*PROBLEM DETAILS*
Transcribe every line of the listing below without any deviation.
(PROVIDED MATERIAL begins)
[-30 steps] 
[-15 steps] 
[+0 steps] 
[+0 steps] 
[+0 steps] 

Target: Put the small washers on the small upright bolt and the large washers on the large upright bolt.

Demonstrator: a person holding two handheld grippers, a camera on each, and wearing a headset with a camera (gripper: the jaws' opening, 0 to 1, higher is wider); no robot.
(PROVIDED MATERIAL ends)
*ANSWER FOR THE TASK*
[-30 steps] 
[-15 steps] 
[+0 steps] 
[+0 steps] 
[+0 steps] 

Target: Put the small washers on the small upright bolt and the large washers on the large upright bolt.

Demonstrator: a person holding two handheld grippers, a camera on each, and wearing a headset with a camera (gripper: the jaws' opening, 0 to 1, higher is wider); no robot.

What appears above is the complete answer to the exercise.